Vitamin D deficiency [HR: 1.52 (95% CI: 1.42, 1.63)], vitamin D deficiency and having GFR < 60 [HR: 1.31 (95%CI: 1.09, 1.58)], and the Omicron (vs. non omicron) variant [HR: 1.1 (95% CI: 1.03, 1.17)] were consistently associated with increased risk of T2DM at each time point. In contrast, having the Delta variant was associated with decreased risk of T2DM and age > 25 years (vs 18-25) and prediabetes were protective against T1DM at all time points. Vitamin D deficiency along with either BMI > 30 or GFR < 60 was associated with more than five times increased risk of T1DM at each follow-up period (Figure 1-3).

 

Figure 1: Risk factors associated with new diabetes at 3 months post-acute COVID phase [Hazard Ratio (HR) & 95% Confidence Intervals (CIs)].

 

Figure 2: Risk factors associated with new diabetes at 6 months post-acute COVID phase [Hazard Ratio (HR) & 95% Confidence Intervals (CIs)].

 

Figure 3: Risk factors associated with new diabetes at 12 months post-acute COVID phase [Hazard Ratio (HR) & 95% Confidence Intervals (CIs)].

Discussion

The COVID-19 outbreak is still increasing rapidly throughout the world. The new virus responsible for this epidemic was named SARS-CoV-2, which has now turned into a global crisis. [27] COVID-19 causes a novel pathophysiological alteration in glucose homeostasis (a combination of severe insulin resistance and insulin insufficiency) that may last longer than the acute phase. [28] On that, several studies indicated that post-COVID incident conditions occur in 20%–30% of patients. [29] Few studies described new-onset cases of incident diabetes mellitus (DM). [30,31] The purpose of this study was not only to determine the frequency of newly diagnosed DM and its different types among COVID-19 survivors but also to capture the risk factors associated with it; by using a large-scale national health record network.
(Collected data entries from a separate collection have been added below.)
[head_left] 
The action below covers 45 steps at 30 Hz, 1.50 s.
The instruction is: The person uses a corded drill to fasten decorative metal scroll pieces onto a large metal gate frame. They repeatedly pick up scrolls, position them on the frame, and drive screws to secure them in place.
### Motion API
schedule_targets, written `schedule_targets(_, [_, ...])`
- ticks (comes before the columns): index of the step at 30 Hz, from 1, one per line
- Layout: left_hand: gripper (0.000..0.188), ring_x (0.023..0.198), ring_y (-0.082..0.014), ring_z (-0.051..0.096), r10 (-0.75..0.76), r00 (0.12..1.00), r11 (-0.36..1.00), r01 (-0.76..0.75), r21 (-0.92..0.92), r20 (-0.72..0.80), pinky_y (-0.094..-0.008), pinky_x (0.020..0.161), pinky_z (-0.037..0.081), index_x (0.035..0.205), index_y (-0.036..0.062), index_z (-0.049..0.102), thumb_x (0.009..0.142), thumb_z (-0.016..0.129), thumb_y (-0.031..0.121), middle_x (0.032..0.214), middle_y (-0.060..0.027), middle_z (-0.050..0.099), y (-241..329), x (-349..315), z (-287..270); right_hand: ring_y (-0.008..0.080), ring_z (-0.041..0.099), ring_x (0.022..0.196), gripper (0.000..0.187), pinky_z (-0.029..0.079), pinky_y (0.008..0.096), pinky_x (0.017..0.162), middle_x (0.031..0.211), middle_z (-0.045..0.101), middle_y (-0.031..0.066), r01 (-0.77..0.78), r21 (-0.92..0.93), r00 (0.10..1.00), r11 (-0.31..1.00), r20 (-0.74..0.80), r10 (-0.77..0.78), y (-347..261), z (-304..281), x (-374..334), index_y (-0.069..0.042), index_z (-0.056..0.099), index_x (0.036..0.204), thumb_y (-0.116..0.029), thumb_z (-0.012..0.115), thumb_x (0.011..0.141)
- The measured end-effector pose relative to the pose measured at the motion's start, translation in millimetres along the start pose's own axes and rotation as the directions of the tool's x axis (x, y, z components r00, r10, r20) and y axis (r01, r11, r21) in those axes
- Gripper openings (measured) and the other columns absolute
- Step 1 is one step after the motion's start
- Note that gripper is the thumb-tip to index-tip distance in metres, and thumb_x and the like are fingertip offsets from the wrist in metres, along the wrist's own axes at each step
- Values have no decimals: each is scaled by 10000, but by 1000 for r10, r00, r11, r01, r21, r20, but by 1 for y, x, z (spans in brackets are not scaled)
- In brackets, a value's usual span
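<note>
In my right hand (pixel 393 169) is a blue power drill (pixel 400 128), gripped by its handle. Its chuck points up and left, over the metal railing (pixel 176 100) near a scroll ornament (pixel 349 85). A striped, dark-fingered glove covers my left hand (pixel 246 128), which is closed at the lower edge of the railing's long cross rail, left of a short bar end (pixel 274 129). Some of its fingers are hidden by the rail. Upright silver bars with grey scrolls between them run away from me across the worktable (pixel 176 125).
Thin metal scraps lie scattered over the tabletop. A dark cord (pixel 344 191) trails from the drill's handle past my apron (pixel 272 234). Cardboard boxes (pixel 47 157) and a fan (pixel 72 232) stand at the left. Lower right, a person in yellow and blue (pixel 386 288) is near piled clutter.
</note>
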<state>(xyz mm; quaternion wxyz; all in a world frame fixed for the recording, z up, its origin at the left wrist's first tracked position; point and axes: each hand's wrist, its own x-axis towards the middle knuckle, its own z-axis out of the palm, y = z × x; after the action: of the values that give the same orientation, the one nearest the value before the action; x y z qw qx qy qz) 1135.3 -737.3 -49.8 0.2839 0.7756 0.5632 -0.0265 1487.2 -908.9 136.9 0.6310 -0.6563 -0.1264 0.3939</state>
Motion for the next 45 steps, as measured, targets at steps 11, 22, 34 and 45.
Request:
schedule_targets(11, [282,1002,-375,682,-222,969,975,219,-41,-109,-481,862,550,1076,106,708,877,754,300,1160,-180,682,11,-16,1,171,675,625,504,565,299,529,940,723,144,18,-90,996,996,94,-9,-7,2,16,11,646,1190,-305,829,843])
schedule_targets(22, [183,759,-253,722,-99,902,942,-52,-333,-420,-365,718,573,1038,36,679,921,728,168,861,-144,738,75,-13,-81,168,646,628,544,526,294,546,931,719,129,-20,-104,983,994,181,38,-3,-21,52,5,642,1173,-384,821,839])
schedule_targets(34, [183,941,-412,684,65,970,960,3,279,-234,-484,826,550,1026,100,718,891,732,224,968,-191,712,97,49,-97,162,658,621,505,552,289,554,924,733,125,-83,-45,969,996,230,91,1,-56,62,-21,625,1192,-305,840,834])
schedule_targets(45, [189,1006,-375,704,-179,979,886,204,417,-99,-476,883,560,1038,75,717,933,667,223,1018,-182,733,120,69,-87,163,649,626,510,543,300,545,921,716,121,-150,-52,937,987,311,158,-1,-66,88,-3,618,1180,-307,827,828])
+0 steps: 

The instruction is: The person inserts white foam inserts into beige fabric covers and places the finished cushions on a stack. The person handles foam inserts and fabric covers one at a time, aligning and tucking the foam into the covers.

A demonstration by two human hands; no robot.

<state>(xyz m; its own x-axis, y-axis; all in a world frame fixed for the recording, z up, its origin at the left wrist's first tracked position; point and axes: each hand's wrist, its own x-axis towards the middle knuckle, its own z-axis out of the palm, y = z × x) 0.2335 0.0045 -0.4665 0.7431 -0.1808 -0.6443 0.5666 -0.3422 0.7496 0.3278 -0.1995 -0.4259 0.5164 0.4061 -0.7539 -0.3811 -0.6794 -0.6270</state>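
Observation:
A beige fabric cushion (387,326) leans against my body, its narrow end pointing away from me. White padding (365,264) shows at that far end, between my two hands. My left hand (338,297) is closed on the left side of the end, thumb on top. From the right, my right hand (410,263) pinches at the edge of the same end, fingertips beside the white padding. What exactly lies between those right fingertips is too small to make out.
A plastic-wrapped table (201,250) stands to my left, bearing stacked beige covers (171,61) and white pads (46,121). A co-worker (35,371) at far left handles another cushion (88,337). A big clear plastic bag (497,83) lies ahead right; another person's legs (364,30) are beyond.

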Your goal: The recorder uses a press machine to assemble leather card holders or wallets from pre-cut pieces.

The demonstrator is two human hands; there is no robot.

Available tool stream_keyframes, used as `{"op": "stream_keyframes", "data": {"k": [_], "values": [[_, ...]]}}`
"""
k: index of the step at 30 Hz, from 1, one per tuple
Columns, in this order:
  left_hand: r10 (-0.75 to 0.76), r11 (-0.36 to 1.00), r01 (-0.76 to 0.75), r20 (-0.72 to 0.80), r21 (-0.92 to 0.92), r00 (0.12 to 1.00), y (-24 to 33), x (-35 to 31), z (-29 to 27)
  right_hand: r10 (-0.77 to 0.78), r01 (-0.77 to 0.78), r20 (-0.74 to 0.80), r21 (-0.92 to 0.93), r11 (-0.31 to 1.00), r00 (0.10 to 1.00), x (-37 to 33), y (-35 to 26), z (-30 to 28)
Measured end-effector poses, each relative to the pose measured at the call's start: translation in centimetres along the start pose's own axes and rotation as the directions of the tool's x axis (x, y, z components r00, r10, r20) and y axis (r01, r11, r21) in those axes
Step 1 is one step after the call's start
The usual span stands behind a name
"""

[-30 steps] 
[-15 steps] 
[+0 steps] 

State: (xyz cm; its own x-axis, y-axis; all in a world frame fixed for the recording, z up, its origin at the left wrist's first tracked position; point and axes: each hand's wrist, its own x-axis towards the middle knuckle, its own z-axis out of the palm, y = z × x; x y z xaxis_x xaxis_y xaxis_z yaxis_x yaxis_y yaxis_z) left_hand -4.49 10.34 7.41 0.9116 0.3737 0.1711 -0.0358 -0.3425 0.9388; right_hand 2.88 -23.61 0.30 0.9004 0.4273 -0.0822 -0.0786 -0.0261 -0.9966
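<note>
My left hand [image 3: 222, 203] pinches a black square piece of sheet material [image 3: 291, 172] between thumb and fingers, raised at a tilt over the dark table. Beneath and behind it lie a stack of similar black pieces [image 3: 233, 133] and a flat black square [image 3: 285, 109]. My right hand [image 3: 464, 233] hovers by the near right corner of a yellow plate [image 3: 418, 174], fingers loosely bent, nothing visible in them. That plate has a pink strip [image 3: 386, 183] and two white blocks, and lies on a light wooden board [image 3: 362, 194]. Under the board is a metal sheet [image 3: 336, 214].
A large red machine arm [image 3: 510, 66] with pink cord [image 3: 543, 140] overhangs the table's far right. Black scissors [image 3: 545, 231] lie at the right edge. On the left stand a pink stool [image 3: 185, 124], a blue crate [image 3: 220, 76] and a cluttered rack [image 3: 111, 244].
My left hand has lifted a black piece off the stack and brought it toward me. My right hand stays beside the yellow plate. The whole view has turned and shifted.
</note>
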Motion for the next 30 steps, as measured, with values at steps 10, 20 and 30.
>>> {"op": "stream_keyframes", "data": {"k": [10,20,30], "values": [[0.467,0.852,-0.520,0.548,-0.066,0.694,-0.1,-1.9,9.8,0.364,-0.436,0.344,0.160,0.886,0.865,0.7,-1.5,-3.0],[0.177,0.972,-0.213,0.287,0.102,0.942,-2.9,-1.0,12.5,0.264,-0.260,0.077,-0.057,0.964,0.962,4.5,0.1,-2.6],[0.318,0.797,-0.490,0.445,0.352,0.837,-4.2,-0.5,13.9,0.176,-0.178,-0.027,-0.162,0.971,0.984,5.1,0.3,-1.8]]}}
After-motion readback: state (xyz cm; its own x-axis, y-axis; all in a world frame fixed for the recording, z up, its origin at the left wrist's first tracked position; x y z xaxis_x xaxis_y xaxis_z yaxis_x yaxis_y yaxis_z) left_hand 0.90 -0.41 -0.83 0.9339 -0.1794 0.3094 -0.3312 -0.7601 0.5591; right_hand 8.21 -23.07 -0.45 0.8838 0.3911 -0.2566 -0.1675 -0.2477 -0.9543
In this study involving both participants with COVID-19 and controls, we provide evidence that suggests that beyond the first 30 days of infection, COVID-19 survivors exhibited an increased risk of incident diabetes and antihyperglycemic use; therefore, diabetes should be considered a serious component of the multifaceted long COVID, also referred to as Post-Acute Sequelae of SARS-CoV-2 or PASC. On that, taking also into consideration the ever-increasing number of people infected with COVID-19 (>750 million people globally as of February 6, 2023) and using our incidence in 12 months, we will be anticipating more than 5 million new diabetes cases. On top of that, knowing that 1 out of every $4 in US healthcare costs is spent on caring for people with diabetes, an unresolved economic crisis in the already affected healthcare systems is in the making. [30,31] Thus, health systems should take measures on screening and management of the glycometabolic outcome of COVID-19. This can be done by bringing awareness on the care of diabetes in many newly developed long COVID clinics around the world. Moreover, it should be noted that we very carefully captured only new DM cases that occurred beyond 30 days after SARS-CoV-2 infection and not any preexisting cases by excluding anyone with a diagnosis of diabetes (ICD-10-CM codes E08–E13) or a laboratory measurement of HbA1C > 6.4, before the time of their COVID diagnosis.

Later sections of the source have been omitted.